Oct. 31 marks the second anniversary of Sara Kruzan’s release from prison.
At the age of 13 Kruzan was forced into prostitution by George Gilbert Howard, a man she referred to as G.G. In 1995, after a two-and-a-half day trial, Kruzan was convicted of the first degree murder of G.G. At 17, she was sentenced to life in prison without parole.
Kruzan and U professor Michael Teter, one of her pro bono attorneys, spoke about this experience at the S.J. Quinney College of Law Moot Courtroom on Wednesday as part of the U’s Pro Bono Week.
To introduce Kruzan, moderator Jensie Anderson said, “As I researched [Kruzan], the word ‘survivor’ came up over and over and over.”
During her incarceration Kruzan used her time to educate herself in law and wrote two petitions for a writ on her own. While in prison, a fellow inmate told Kruzan, “the only way you’re going to get out of here is in a pine box.”
In 2009, Human Rights Watch began a campaign to ban life sentences without parole of juveniles in California. To boost the campaign, the organization published a video highlighting Kruzan’s story.
The video can be accessed here: https://www.youtube.com/watch?v=bGL_p7BcJqk
The video piqued the interest of Teter and other attorneys at Seattle law firm Perkins Coie. They contacted Kruzan and took up the case.
The pro bono group’s first route of action was to petition for clemency of then-governor of California Arnold Schwarzenegger. Due to the campaigning of Human Rights Watch, the case received a lot of media attention. Because of the exposure, Teter enlisted the help of celebrities like Demi Moore, Ashton Kutcher and even Schwarzenegger’s wife, Maria Shriver. As a result, the governor commuted Kruzan’s sentence to 25 years to life.
Eventually, Teter struck a deal with the district attorney in Riverside, Calif., where Kruzan was sentenced.

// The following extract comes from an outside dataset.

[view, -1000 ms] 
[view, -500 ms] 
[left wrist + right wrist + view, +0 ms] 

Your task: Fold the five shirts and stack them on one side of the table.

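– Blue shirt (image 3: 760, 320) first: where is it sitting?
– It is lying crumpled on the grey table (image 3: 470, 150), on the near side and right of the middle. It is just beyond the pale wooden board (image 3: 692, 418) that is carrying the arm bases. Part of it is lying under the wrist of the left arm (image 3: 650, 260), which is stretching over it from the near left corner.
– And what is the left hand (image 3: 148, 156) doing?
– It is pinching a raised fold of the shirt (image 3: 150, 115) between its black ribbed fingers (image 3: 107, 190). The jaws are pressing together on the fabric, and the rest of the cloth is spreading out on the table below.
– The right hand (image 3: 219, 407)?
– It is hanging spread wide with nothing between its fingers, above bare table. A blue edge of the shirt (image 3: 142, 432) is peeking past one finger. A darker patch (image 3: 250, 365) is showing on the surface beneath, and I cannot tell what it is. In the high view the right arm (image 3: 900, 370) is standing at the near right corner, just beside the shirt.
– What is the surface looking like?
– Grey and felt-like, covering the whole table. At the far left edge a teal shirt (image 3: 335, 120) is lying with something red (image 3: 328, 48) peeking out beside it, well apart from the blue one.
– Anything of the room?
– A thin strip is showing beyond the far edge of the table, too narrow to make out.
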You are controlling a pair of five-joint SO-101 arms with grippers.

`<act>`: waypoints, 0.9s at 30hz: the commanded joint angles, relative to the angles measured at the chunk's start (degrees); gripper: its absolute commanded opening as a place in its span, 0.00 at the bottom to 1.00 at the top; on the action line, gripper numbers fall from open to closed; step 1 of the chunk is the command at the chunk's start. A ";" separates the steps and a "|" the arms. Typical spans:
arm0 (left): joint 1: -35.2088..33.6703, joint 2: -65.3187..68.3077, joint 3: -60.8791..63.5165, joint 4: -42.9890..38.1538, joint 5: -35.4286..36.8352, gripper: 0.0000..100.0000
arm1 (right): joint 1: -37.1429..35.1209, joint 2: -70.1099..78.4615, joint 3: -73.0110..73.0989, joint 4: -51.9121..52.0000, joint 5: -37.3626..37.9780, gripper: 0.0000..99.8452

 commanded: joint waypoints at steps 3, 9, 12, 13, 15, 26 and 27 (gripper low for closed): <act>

She pled guilty to second degree murder and in exchange her sentence was reduced to 15 years to life.
After 18 years in prison, Kruzan was released at 3 a.m. on Halloween. Teter and his team immediately flew to have dinner with Kruzan.
“These lawyers are not only my friends but my family,” Kruzan said.
The event was intended to encourage law students to become involved in Pro Bono cases and organizations and promote the U’s Pro Bono Initiative.
“We have created a legal system that keeps many people from accessing justice,” Teter said. “We have a duty to do Pro Bono work.”